Information supplied>
■ ■ ■ ■ ■ ■ ■
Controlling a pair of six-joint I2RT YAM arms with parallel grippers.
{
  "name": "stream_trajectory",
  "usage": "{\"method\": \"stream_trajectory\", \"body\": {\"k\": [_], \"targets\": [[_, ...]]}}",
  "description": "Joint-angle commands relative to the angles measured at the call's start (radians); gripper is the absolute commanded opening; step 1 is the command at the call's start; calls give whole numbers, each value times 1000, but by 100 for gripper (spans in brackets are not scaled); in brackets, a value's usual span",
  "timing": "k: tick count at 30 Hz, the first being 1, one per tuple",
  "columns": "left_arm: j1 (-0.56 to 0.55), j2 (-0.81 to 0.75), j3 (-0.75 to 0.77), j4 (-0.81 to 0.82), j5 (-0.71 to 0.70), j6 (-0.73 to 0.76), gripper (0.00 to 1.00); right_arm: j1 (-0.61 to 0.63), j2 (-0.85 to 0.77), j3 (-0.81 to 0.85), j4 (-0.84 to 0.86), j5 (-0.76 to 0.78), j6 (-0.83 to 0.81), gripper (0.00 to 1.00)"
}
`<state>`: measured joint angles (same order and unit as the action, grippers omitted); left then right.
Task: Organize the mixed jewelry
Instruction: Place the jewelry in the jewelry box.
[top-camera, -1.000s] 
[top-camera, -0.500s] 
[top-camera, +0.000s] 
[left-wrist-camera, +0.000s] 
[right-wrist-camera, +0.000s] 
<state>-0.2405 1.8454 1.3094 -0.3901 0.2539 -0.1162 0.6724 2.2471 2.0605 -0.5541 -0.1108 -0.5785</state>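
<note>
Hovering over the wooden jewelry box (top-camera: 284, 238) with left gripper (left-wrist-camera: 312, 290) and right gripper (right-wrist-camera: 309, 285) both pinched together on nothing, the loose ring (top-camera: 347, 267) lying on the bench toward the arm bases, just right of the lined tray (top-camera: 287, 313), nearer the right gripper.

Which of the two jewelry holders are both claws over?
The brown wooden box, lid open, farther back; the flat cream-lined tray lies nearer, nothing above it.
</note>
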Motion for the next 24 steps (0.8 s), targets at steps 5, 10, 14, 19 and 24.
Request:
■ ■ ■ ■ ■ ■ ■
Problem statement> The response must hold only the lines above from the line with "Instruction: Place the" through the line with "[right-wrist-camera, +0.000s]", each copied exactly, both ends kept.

Answer for the task>
Instruction: Place the jewelry in the jewelry box.
[top-camera, -1.000s] 
[top-camera, -0.500s] 
[top-camera, +0.000s] 
[left-wrist-camera, +0.000s] 
[right-wrist-camera, +0.000s] 

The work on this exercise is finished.